MotoGP | C’era una volta Casey Stoner: fuoriclasse che poteva fare (e vincere) di più? [TITOLI DI CORSA]

Un talento assoluto, ma anche una carriera con qualche rimpianto

MotoGP | C’era una volta Casey Stoner: fuoriclasse che poteva fare (e vincere) di più? [TITOLI DI CORSA]MotoGP | C’era una volta Casey Stoner: fuoriclasse che poteva fare (e vincere) di più? [TITOLI DI CORSA]

Sarà la vigilia del suo Gp di casa, sarà che la curva numero tre del circuito di Philip Island porta il suo nome, sarà che domenica lo rivedremo in moto (seppur soltanto per un giro d’onore, ndr) o sarà, infine, che dopo quindici anni di attesa la prospettiva di una Ducati sul tetto del Mondo non sembra più soltanto un’utopia.

Sarà tutto questo o magari c’è dell’altro, ma fatto sta che in questo rettilineo d’avvicinamento che ha portato al fine settimana australiano è stato davvero difficile, un po’ per tutti, non pronunciare o anche solo immaginare il nome di Casey Stoner. L’ultimo pilota della terra dei canguri a vincere un titolo Mondiale, il primo e fin qui unico a conquistarlo in MotoGP con una Ducati tra le mani.

Un talento cristallino, associato ad una personalità particolare che spesso ne ha condizionato risultati e rapporti nel paddock e che oggi, a dieci anni di distanza dal suo ritiro, rischia di condizionarne anche il bilancio di una carriera. Due campionati vinti, quello con Ducati nel 2007 e successivamente nel 2011 con la Honda, sembrano un bottino non necessariamente all’altezza se relazionati con quello che il funambolo di Southport ha saputo mostrare in sella ad una moto.

I duelli con Rossi, Pedrosa e Lorenzo, la capacità (fin qui ancora unica) di domare la Desmosedici in quell’anno di grazia 2007 che troverà sempre un posto privilegiato nella piramide delle emozioni di milioni di ducatisti in tutto di mondo. Stoner ha mostrato qualcosa che nessun’altro, prima e subito dopo di lui, è riuscito a replicare.
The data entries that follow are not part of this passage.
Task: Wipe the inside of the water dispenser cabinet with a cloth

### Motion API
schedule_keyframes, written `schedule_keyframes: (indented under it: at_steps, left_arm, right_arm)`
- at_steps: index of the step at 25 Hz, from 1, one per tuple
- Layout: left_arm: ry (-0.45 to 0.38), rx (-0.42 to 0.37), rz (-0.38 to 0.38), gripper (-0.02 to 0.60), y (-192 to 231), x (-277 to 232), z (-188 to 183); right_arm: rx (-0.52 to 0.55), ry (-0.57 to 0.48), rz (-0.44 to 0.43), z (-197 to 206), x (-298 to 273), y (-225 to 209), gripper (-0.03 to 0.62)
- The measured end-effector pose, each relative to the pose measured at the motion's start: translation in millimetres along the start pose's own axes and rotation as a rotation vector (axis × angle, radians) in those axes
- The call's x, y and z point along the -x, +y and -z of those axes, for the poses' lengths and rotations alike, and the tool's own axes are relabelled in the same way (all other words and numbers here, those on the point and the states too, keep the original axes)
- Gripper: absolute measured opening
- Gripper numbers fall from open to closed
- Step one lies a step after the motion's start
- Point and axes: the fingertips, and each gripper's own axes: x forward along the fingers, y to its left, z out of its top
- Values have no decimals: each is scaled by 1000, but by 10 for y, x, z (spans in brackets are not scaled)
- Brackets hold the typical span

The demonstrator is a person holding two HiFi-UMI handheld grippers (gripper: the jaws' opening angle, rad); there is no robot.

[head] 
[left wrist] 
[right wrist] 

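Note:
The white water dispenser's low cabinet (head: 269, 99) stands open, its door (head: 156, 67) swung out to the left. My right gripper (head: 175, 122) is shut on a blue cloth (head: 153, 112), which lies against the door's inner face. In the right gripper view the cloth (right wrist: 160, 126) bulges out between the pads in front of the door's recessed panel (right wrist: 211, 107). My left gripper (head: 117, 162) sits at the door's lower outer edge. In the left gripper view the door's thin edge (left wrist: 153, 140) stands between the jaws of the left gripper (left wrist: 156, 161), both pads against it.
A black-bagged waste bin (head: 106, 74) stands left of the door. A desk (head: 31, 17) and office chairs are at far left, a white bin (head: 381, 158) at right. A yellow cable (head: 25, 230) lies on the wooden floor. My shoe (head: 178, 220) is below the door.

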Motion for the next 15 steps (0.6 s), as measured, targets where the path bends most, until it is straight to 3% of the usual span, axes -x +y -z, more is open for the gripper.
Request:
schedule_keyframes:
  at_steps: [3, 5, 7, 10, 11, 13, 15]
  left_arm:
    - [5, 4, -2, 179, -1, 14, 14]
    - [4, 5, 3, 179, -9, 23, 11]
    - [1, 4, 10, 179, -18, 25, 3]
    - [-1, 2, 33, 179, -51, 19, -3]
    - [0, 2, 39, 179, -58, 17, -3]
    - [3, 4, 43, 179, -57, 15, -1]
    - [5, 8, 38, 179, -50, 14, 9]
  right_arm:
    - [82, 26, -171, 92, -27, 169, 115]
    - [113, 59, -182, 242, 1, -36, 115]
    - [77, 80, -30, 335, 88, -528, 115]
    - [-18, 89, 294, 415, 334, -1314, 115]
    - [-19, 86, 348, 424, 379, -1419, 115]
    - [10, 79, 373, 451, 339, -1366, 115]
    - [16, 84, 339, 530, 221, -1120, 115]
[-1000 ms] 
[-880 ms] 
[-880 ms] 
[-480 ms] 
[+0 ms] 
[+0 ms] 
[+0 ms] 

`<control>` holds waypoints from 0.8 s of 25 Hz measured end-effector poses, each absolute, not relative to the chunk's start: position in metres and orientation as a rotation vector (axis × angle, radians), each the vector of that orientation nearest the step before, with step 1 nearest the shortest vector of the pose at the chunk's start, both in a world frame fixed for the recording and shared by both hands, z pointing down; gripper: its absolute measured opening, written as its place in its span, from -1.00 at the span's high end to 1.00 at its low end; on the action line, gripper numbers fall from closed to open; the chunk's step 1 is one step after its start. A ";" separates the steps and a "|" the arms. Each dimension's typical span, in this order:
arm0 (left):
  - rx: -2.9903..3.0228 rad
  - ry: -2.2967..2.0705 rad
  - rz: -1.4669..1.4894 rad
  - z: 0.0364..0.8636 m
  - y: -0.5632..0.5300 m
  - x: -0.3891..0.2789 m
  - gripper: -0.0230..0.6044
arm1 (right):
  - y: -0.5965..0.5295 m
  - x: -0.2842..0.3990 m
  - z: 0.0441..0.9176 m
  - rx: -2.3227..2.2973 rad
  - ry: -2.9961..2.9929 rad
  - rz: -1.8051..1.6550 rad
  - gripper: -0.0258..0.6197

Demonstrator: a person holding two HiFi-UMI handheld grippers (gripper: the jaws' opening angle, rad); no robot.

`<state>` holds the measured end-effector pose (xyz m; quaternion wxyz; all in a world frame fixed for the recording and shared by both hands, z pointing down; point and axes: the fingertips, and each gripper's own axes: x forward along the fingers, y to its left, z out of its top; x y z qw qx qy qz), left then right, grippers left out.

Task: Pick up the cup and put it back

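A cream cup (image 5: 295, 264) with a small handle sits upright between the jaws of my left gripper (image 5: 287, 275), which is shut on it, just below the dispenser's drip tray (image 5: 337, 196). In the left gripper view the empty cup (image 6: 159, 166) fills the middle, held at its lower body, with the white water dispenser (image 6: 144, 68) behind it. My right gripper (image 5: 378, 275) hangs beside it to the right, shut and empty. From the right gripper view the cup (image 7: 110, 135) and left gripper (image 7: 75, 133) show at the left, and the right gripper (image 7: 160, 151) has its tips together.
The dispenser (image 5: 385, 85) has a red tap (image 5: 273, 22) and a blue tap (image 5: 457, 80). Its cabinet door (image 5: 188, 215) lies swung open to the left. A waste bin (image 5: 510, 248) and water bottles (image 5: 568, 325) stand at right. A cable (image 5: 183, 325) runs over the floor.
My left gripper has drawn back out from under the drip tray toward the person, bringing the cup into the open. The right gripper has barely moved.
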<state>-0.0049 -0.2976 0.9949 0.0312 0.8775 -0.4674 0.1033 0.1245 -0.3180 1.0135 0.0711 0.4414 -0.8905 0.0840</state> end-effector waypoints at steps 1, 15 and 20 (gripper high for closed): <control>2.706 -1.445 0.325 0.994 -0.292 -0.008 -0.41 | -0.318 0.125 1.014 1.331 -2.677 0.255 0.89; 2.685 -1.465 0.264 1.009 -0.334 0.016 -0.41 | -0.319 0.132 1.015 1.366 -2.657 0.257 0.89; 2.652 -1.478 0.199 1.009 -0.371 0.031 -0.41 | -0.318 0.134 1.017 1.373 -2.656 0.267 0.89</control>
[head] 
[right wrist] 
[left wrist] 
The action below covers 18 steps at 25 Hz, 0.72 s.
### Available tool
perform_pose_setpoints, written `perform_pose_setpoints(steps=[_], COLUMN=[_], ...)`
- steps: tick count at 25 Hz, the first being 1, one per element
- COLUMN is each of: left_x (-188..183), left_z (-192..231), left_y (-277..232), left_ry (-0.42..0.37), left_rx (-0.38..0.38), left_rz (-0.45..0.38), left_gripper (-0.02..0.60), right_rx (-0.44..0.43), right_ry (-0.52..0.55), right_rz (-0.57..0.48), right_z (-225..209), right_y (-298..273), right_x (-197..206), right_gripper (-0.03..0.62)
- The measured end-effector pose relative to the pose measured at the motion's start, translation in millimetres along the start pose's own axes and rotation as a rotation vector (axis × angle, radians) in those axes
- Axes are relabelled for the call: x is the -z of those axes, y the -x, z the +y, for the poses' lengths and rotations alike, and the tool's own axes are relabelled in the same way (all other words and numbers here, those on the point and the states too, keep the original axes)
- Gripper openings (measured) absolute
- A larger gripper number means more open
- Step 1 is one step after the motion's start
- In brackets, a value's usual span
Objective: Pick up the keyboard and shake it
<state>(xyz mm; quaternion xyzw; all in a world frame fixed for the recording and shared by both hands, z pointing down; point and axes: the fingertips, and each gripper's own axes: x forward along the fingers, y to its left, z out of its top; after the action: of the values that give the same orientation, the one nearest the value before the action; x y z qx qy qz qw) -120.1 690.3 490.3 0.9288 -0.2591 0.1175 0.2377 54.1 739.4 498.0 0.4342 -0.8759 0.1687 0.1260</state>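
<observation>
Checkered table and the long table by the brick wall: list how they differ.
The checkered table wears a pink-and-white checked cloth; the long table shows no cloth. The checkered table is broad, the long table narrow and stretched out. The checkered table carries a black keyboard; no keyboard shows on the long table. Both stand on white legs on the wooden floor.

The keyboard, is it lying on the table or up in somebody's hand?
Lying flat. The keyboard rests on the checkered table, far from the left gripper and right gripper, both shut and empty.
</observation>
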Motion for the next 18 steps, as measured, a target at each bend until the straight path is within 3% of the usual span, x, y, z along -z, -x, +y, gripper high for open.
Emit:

Ce ne sono stati e ce ne saranno di piloti altrettanto se non ancora più forti, ma il serbatoio di sorpassi e giocate che Casey ha consegnato resta un manifesto tra i più efficaci per spiegare il concetto di talento assoluto legato al motociclismo.

Ecco perché la sua bacheca, per quantità e rispetto a quella di altri, sembra presentare troppi spazi vuoti, ed ecco perché questa settimana la domanda dei nostri Titoli di Corsa è proprio legata a lui: Stoner avrebbe dovuto e potuto fare, e vincere, qualcosa di più? Francamente, senza voler condizionare l’opinione di chi sceglierà di leggere queste stesse righe, crediamo di sì.

Domenica, quando sventolerà la bandiera a scacchi sul traguardo di Philip Island, Casey spegnerà le sue 37 candeline, a dieci anni da un ritiro scelto per un labirinto di motivazioni, fisico, psicologiche ma non di certo tecniche. Senza mancare di rispetto a chi ci ha fatto divertire nell’ultima decade, ci saremmo goduti ancora e volentieri un altro po’ di Stoner nelle nostre vite, senza l’ingombrante interrogativo di chiederci, oggi, se quello che è abbiamo visto sia stato fino in fondo all’altezza di quello che sarebbe potuto essere.